An individual report definition looks like:

{
  "name": "report-name",
  "frequency": "daily",
  "query": {
    "dimensions": [ "ga:pagePath", "ga:pageTitle" ],
    "metrics": [ "ga:sessions" ],
    "start-date": "yesterday",
    "end-date": "today",
    "sort": "-ga:sessions",
    "max-results": "20"
  },
  "meta": {
    "name": "Dummy Report",
    "description": "Sample report definition to show the structure of a report"
  }
}
  • name - the name of the report; this will be the resulting file name for the report
  • frequency - corresponds to the --frequency command line option. This option does not automagically create cron jobs; separate cron jobs or WebJobs are required.
  • query
    • dimensions & metrics - valid values can be found in the Google Analytics Docs
    • start-date or end-date - time period for the report
      • today
      • yesterday
      • 7daysAgo
      • 30daysAgo
      • 90daysAgo
    • sort - valid values can be found in the Google Analytics Docs
    • max-results - maximum results to return for this report

Deployment

18F's original analytics dashboard was written with a Linux environment and 18F pages in mind. For this project, we've ported 18F's work into an Azure Web App.

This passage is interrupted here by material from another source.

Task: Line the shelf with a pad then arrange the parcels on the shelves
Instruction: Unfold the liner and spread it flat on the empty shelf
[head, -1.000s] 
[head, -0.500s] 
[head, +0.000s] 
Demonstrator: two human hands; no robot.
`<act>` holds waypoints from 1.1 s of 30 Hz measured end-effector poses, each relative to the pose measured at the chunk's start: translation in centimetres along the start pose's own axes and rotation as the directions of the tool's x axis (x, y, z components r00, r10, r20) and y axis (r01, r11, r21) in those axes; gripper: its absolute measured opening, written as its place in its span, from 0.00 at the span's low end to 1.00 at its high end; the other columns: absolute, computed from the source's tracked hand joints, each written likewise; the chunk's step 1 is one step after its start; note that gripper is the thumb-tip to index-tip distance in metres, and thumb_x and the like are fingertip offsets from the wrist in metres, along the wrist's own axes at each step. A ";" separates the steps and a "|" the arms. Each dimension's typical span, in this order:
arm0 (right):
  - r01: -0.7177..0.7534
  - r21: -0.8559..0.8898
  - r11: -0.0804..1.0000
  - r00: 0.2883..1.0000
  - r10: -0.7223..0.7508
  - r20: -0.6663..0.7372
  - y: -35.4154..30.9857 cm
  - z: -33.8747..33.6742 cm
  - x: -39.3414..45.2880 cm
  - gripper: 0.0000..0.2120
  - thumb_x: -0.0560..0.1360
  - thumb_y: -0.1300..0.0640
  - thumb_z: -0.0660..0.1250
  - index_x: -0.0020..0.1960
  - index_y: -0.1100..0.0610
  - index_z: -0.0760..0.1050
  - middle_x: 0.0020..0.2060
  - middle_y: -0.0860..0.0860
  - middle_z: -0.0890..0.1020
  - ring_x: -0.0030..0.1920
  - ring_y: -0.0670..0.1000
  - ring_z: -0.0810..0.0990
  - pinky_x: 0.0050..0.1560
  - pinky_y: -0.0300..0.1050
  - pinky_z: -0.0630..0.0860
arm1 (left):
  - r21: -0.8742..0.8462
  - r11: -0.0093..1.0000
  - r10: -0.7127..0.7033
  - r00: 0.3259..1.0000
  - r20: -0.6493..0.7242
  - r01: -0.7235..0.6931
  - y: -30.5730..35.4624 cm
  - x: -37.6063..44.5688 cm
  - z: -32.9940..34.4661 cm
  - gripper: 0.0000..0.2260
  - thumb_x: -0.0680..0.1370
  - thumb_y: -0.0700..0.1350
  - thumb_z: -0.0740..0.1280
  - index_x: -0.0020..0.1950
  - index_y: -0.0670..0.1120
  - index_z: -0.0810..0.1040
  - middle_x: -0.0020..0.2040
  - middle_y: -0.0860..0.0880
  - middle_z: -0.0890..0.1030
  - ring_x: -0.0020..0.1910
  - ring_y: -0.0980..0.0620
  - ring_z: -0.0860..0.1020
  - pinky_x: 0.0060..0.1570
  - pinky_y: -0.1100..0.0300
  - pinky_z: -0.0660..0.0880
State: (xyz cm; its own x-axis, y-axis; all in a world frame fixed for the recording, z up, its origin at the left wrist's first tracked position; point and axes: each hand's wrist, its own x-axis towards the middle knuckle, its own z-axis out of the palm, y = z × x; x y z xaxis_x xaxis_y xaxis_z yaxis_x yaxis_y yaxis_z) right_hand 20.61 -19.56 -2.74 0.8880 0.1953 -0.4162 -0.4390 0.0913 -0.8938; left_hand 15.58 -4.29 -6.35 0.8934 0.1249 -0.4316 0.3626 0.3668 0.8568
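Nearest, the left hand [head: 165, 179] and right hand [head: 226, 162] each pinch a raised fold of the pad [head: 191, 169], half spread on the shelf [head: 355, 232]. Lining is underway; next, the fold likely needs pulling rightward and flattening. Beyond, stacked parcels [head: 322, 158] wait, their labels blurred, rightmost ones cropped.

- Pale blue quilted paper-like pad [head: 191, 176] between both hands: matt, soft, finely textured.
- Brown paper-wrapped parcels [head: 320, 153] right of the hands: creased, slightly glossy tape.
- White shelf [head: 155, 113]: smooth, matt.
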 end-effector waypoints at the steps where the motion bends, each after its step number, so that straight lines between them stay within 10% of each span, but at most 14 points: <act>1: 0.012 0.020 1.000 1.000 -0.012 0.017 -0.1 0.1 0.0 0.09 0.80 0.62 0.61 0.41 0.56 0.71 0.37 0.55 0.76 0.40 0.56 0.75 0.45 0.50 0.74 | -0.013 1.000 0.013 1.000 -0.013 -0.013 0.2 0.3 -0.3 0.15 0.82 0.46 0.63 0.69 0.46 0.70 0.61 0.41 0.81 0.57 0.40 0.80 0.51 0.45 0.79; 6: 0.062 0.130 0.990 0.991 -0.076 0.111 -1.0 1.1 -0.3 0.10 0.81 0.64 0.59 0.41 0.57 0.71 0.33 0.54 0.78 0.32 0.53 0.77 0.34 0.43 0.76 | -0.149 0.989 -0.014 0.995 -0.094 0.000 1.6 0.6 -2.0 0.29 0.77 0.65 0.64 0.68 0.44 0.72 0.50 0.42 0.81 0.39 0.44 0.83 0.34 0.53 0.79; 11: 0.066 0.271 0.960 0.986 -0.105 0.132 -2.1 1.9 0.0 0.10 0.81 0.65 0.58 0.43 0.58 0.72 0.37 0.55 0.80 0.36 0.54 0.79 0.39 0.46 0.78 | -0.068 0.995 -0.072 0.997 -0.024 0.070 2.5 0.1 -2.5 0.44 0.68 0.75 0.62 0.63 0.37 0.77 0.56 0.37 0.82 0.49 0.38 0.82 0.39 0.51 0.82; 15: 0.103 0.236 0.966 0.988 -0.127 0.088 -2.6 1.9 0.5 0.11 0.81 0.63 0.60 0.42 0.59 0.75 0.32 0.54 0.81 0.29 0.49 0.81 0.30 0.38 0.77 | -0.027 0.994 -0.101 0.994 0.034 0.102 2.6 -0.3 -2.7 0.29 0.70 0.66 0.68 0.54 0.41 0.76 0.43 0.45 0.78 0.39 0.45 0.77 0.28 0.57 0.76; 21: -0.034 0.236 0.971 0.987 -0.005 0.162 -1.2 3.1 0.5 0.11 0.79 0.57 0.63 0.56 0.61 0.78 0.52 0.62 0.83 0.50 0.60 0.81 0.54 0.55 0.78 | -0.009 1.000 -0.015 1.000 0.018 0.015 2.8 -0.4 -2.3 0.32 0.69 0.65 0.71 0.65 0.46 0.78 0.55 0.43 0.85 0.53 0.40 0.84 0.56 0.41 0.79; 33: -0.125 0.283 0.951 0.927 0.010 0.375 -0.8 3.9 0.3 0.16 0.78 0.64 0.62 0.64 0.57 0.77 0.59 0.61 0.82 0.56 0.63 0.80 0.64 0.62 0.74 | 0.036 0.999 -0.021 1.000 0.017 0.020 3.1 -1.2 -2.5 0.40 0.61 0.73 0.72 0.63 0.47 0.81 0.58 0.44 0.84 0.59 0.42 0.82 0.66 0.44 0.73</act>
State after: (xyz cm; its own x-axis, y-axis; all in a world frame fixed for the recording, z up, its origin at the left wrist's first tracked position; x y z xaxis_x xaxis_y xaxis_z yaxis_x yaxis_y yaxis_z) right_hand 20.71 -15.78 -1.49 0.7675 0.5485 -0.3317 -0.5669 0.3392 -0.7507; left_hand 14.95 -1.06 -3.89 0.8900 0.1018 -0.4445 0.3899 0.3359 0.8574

This fork has both the Jekyll website and node app (analytics-reporter) deployed to a single Azure Web App so that everything remains on the same domain. We use TravisCI to kick off Jekyll builds and related pre-deployment tasks, and publish the end result to Azure.

Travis CI

Travis can automatically deploy to Azure after a successful build using the following environment variables within Travis:

  • AZURE_WA_SITE - the name of the Azure Web App
  • AZURE_WA_USERNAME - the git/deployment username, configured in the Azure Web App settings
  • AZURE_WA_PASSWORD - The password of the above user, also configured in the Azure Web App settings
    • Heads up! Travis sends this password in the remote URL (i.e. https://user:password@domain.com/repo.git), so be careful with special characters in your passwords (e.g. spaces don't work and will cause a cryptic error to be thrown).

Scripts

Here's what our .travis.yml file looks like.

We are calling two separate scripts for Travis to execute. The first script is the .travis/build.sh script which actually builds the Jekyll website (into the _site folder as per Jekyll convention). In addition, it creates a Python virtual environment that is committed and deployed to Azure with Python 3.4 and our dependencies listed in requirements.txt; these dependencies are only committed to Azure so we don't flood our own repository with dependencies that can be automatically fetched.

In our case, we have a "fake-data" folder for development so we remove that before we build the final website.

The second script (.travis/pre-deploy.sh) is called before we deploy everything to Azure. Content is deployed to Azure via git, meaning .gitignore is respected and the compiled _site wouldn't be deployed to Azure.

To fix this, the pre-deploy script gives Travis an identity for git, forcefully adds the _site directory, and amends the commit we were just building:

git config user.name "travis-ci"
git config user.email "travis@localhost"
git add -f _site/
git commit --amend --no-edit

By amending the commit, the message and author stay intact when viewed from the Azure portal.

Azure

18F specifies required environment variables in .env files. Instead of placing all of them in .env files and worry about sensitive information or repetition, we store them as Azure Application Settings.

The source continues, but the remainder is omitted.